▶ PROBLEM REQUIREMENTS
Between the line containing "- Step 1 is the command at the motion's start" and the line containing "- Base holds" lies a run of lines; give that run again exactly, with both of those lines, and nothing else from the entries below.

▶ DATASET RECORDS
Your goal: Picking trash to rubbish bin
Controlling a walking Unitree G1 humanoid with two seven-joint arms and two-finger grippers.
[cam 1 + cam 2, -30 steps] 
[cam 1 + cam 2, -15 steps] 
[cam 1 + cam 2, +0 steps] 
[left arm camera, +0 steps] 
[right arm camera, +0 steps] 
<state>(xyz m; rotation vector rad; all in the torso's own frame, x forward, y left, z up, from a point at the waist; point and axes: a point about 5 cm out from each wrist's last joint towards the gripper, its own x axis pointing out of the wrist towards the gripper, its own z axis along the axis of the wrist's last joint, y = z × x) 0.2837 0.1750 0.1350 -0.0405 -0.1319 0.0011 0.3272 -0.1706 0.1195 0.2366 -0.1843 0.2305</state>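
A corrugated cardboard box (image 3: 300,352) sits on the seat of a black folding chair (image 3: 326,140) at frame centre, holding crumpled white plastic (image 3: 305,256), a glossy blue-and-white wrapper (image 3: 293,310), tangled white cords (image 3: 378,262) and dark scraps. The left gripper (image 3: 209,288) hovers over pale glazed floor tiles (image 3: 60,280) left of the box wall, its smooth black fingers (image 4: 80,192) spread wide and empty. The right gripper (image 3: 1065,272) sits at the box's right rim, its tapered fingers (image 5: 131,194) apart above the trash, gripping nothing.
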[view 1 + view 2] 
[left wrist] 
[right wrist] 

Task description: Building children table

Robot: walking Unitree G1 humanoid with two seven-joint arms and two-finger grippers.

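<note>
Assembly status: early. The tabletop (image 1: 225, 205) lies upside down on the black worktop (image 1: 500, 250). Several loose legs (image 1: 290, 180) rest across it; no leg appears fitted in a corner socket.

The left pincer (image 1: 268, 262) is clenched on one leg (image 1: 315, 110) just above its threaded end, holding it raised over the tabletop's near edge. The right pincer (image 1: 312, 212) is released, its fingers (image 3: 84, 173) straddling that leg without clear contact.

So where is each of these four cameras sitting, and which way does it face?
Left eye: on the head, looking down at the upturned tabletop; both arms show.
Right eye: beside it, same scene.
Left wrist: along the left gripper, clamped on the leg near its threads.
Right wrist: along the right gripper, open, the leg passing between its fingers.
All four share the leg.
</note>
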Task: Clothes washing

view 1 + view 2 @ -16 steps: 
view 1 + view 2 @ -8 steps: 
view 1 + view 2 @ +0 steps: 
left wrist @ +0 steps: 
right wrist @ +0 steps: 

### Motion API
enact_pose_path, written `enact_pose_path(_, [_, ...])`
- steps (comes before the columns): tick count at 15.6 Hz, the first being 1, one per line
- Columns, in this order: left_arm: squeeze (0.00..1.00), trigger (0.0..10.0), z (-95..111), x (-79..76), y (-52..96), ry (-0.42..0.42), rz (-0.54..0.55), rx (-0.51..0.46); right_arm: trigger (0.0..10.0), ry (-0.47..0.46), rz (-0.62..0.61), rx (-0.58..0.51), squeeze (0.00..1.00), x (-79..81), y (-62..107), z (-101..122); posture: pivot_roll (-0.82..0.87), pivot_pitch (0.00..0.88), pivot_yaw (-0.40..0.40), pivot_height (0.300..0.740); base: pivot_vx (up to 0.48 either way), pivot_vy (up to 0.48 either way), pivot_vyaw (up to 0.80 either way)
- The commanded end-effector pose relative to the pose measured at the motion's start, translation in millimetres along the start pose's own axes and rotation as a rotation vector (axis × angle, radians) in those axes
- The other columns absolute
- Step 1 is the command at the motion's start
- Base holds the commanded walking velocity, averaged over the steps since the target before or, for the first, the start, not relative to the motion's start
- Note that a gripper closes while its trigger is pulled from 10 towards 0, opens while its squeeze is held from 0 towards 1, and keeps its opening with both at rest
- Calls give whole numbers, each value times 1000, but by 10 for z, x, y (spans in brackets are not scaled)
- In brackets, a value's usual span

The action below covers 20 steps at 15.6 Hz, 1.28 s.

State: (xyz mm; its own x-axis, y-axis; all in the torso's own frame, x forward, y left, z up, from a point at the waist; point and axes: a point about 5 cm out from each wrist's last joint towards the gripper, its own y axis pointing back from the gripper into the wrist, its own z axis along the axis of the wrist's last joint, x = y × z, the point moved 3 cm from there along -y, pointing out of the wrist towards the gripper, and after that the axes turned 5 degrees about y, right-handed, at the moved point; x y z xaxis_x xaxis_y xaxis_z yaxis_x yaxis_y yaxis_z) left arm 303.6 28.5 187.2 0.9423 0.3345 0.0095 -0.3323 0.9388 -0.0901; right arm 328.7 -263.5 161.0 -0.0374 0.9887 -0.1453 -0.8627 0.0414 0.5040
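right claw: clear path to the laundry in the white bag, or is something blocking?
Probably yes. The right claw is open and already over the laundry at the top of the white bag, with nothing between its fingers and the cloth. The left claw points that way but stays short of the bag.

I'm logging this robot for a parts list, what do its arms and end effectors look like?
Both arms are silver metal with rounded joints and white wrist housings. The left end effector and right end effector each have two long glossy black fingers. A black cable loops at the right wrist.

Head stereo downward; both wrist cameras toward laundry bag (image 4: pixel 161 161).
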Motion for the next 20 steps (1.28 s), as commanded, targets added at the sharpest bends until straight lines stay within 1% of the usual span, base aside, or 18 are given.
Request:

▶ ANSWER SECTION
- Step 1 is the command at the motion's start
- Base holds the commanded walking velocity, averaged over the steps since the target before or, for the first, the start, not relative to the motion's start

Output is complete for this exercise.